▶ **TASK TO CARRY OUT**:
Print the whole listing below again, exactly as given.

----------------------------------------

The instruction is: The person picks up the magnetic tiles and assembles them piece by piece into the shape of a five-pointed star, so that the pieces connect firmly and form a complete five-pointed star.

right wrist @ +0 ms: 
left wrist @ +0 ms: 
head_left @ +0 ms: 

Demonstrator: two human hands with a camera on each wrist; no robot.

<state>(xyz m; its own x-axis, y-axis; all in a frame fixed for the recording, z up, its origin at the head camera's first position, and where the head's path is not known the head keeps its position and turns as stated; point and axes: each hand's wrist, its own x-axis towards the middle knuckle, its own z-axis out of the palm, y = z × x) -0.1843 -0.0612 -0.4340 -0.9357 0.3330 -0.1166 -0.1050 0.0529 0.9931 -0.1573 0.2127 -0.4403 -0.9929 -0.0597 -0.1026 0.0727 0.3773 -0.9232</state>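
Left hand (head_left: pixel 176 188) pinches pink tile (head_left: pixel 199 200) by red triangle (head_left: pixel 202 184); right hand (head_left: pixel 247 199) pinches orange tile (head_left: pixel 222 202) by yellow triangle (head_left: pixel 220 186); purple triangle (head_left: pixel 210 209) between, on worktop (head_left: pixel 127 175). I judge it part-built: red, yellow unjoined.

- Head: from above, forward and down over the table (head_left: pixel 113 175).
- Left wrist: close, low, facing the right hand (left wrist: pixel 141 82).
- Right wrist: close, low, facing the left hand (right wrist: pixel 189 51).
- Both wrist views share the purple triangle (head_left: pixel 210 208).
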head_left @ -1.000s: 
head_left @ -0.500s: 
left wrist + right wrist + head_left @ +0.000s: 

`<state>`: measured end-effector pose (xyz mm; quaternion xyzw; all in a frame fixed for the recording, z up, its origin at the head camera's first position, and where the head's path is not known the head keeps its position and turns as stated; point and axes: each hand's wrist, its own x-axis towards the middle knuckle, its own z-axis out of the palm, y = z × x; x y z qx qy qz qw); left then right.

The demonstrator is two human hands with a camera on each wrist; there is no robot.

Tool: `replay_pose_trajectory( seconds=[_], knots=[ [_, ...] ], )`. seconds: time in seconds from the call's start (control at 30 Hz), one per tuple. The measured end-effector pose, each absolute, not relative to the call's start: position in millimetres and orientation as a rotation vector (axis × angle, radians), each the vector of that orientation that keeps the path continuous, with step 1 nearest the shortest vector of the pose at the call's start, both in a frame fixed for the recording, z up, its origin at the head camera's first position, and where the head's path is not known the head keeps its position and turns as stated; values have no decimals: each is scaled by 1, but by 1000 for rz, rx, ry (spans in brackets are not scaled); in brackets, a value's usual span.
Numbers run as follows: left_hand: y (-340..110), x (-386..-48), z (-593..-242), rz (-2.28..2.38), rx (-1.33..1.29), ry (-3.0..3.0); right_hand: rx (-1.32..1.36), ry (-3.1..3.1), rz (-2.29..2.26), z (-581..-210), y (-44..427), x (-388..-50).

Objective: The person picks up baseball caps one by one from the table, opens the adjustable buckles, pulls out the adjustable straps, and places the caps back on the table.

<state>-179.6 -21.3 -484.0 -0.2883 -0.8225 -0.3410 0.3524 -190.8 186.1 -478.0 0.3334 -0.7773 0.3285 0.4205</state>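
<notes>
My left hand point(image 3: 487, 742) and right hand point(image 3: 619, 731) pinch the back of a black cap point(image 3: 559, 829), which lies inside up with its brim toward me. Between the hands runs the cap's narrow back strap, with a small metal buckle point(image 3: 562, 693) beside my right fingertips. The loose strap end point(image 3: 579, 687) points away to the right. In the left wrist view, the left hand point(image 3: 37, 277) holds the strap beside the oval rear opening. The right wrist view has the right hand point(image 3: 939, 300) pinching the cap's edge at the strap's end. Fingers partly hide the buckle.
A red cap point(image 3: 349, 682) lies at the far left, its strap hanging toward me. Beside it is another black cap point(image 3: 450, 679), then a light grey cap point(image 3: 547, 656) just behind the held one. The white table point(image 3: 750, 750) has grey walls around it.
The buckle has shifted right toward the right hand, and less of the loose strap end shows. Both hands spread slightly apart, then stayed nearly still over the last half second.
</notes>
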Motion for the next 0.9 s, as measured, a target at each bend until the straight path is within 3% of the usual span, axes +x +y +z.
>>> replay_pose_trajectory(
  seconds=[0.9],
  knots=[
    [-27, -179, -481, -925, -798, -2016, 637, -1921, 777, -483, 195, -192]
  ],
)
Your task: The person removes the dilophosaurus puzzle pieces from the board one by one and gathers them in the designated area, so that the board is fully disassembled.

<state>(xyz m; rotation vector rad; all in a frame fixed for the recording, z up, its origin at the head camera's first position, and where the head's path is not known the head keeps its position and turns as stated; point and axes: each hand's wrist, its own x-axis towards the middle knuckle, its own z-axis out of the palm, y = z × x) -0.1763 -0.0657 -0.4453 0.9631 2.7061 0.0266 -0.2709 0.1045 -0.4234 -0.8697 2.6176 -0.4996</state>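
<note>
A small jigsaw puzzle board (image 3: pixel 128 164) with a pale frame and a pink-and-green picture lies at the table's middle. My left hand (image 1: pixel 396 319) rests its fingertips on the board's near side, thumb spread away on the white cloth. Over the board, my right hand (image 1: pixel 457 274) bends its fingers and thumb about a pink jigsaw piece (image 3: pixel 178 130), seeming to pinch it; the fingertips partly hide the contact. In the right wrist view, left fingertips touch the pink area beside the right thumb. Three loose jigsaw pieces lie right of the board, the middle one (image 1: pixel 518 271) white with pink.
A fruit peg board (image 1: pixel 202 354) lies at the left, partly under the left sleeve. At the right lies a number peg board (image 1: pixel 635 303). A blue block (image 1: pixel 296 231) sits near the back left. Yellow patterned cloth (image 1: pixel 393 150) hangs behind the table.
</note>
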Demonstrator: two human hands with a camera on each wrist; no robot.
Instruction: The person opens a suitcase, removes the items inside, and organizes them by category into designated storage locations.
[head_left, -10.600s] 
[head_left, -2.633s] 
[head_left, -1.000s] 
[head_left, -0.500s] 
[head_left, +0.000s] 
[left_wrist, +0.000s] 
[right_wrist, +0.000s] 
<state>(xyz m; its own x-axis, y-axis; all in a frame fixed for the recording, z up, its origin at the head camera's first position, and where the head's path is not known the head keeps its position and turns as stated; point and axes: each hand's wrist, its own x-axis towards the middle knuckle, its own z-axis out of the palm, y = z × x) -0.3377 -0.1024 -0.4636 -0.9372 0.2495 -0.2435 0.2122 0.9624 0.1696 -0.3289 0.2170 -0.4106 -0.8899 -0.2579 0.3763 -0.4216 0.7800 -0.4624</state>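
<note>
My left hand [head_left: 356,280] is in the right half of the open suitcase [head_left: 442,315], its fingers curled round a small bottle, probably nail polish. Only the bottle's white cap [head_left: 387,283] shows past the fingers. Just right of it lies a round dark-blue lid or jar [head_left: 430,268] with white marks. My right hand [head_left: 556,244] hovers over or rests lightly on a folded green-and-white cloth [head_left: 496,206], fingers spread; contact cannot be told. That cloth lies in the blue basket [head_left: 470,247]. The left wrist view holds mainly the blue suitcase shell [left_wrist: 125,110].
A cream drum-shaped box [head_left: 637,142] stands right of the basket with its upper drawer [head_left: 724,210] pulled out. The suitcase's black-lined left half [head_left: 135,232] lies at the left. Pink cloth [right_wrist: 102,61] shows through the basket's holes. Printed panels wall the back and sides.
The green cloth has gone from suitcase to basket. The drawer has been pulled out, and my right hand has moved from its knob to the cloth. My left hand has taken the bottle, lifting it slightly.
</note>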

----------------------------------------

▶ **RESPONSE BOX**:
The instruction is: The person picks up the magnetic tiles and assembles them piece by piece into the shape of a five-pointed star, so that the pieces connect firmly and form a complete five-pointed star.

right wrist @ +0 ms: 
left wrist @ +0 ms: 
head_left @ +0 ms: 

Demonstrator: two human hands with a camera on each wrist; no robot.

<state>(xyz m; its own x-axis, y-axis; all in a frame fixed for the recording, z up, its origin at the head camera's first position, and where the head's path is not known the head keeps its position and turns as stated; point and axes: each hand's wrist, its own x-axis towards the middle knuckle, its own z-axis out of the palm, y = z × x) -0.1843 -0.0612 -0.4340 -0.9357 0.3330 -0.1166 -0.1050 0.0529 0.9931 -0.1573 0.2127 -0.4403 -0.9929 -0.0597 -0.1026 0.0727 0.3773 -0.9232</state>
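Left hand (head_left: pixel 176 188) pinches pink tile (head_left: pixel 199 200) by red triangle (head_left: pixel 202 184); right hand (head_left: pixel 247 199) pinches orange tile (head_left: pixel 222 202) by yellow triangle (head_left: pixel 220 186); purple triangle (head_left: pixel 210 209) between, on worktop (head_left: pixel 127 175). I judge it part-built: red, yellow unjoined.

- Head: from above, forward and down over the table (head_left: pixel 113 175).
- Left wrist: close, low, facing the right hand (left wrist: pixel 141 82).
- Right wrist: close, low, facing the left hand (right wrist: pixel 189 51).
- Both wrist views share the purple triangle (head_left: pixel 210 208).
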head_left @ -1.000s: 
head_left @ -0.500s: 
left wrist + right wrist + head_left @ +0.000s: 

`<state>`: measured end-effector pose (xyz mm; quaternion xyzw; all in a frame fixed for the recording, z up, its origin at the head camera's first position, and where the head's path is not known the head keeps its position and turns as stated; point and axes: each hand's wrist, its own x-axis towards the middle knuckle, its own z-axis out of the palm, y = z × x; x y z qx qy qz qw); left then right.

The demonstrator is two human hands with a camera on each wrist; there is no robot.

Tool: `replay_pose_trajectory( seconds=[_], knots=[ [_, ...] ], )`. seconds: time in seconds from the call's start (control at 30 Hz), one per tuple. The measured end-effector pose, each absolute, not relative to the call's start: position in millimetres and orientation as a rotation vector (axis × angle, radians), each the vector of that orientation that keeps the path continuous, with step 1 nearest the shortest vector of the pose at the call's start, both in a frame fixed for the recording, z up, its origin at the head camera's first position, and where the head's path is not known the head keeps its position and turns as stated; values have no decimals: each is scaled by 1, but by 1000 for rz, rx, ry (spans in brackets are not scaled); in brackets, a value's usual span.
Numbers run as follows: left_hand: y (-340..110), x (-386..-48), z (-593..-242), rz (-2.28..2.38), rx (-1.33..1.29), ry (-3.0..3.0); right_hand: rx (-1.32..1.36), ry (-3.1..3.1), rz (-2.29..2.26), z (-581..-210), y (-44..427), x (-388..-50).

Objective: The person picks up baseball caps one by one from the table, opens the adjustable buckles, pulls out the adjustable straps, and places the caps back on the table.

<state>-179.6 -21.3 -484.0 -0.2883 -0.8225 -0.3410 0.3524 -190.8 186.1 -478.0 0.3334 -0.7773 0.3285 0.4205</state>
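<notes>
My left hand point(image 3: 487, 742) and right hand point(image 3: 619, 731) pinch the back of a black cap point(image 3: 559, 829), which lies inside up with its brim toward me. Between the hands runs the cap's narrow back strap, with a small metal buckle point(image 3: 562, 693) beside my right fingertips. The loose strap end point(image 3: 579, 687) points away to the right. In the left wrist view, the left hand point(image 3: 37, 277) holds the strap beside the oval rear opening. The right wrist view has the right hand point(image 3: 939, 300) pinching the cap's edge at the strap's end. Fingers partly hide the buckle.
A red cap point(image 3: 349, 682) lies at the far left, its strap hanging toward me. Beside it is another black cap point(image 3: 450, 679), then a light grey cap point(image 3: 547, 656) just behind the held one. The white table point(image 3: 750, 750) has grey walls around it.
The buckle has shifted right toward the right hand, and less of the loose strap end shows. Both hands spread slightly apart, then stayed nearly still over the last half second.
</notes>
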Motion for the next 0.9 s, as measured, a target at each bend until the straight path is within 3% of the usual span, axes +x +y +z.
>>> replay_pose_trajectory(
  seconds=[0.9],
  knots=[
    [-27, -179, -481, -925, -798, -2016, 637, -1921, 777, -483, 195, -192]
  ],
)
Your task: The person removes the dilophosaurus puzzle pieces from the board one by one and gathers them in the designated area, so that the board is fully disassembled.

<state>(xyz m; rotation vector rad; all in a frame fixed for the recording, z up, its origin at the head camera's first position, and where the head's path is not known the head keeps its position and turns as stated; point and axes: each hand's wrist, its own x-axis towards the middle knuckle, its own z-axis out of the palm, y = z × x) -0.1763 -0.0657 -0.4453 0.9631 2.7061 0.0266 -0.2709 0.1045 -0.4234 -0.8697 2.6176 -0.4996</state>
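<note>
A small jigsaw puzzle board (image 3: pixel 128 164) with a pale frame and a pink-and-green picture lies at the table's middle. My left hand (image 1: pixel 396 319) rests its fingertips on the board's near side, thumb spread away on the white cloth. Over the board, my right hand (image 1: pixel 457 274) bends its fingers and thumb about a pink jigsaw piece (image 3: pixel 178 130), seeming to pinch it; the fingertips partly hide the contact. In the right wrist view, left fingertips touch the pink area beside the right thumb. Three loose jigsaw pieces lie right of the board, the middle one (image 1: pixel 518 271) white with pink.
A fruit peg board (image 1: pixel 202 354) lies at the left, partly under the left sleeve. At the right lies a number peg board (image 1: pixel 635 303). A blue block (image 1: pixel 296 231) sits near the back left. Yellow patterned cloth (image 1: pixel 393 150) hangs behind the table.
</note>
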Demonstrator: two human hands with a camera on each wrist; no robot.
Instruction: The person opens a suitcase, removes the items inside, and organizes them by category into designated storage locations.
[head_left, -10.600s] 
[head_left, -2.633s] 
[head_left, -1.000s] 
[head_left, -0.500s] 
[head_left, +0.000s] 
[left_wrist, +0.000s] 
[right_wrist, +0.000s] 
<state>(xyz m; its own x-axis, y-axis; all in a frame fixed for the recording, z up, its origin at the head camera's first position, and where the head's path is not known the head keeps its position and turns as stated; point and axes: each hand's wrist, its own x-axis towards the middle knuckle, its own z-axis out of the palm, y = z × x) -0.3377 -0.1024 -0.4636 -0.9372 0.2495 -0.2435 0.2122 0.9624 0.1696 -0.3289 0.2170 -0.4106 -0.8899 -0.2579 0.3763 -0.4216 0.7800 -0.4624</state>
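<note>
My left hand [head_left: 356,280] is in the right half of the open suitcase [head_left: 442,315], its fingers curled round a small bottle, probably nail polish. Only the bottle's white cap [head_left: 387,283] shows past the fingers. Just right of it lies a round dark-blue lid or jar [head_left: 430,268] with white marks. My right hand [head_left: 556,244] hovers over or rests lightly on a folded green-and-white cloth [head_left: 496,206], fingers spread; contact cannot be told. That cloth lies in the blue basket [head_left: 470,247]. The left wrist view holds mainly the blue suitcase shell [left_wrist: 125,110].
A cream drum-shaped box [head_left: 637,142] stands right of the basket with its upper drawer [head_left: 724,210] pulled out. The suitcase's black-lined left half [head_left: 135,232] lies at the left. Pink cloth [right_wrist: 102,61] shows through the basket's holes. Printed panels wall the back and sides.
The green cloth has gone from suitcase to basket. The drawer has been pulled out, and my right hand has moved from its knob to the cloth. My left hand has taken the bottle, lifting it slightly.
</note>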

The answer requires no additions.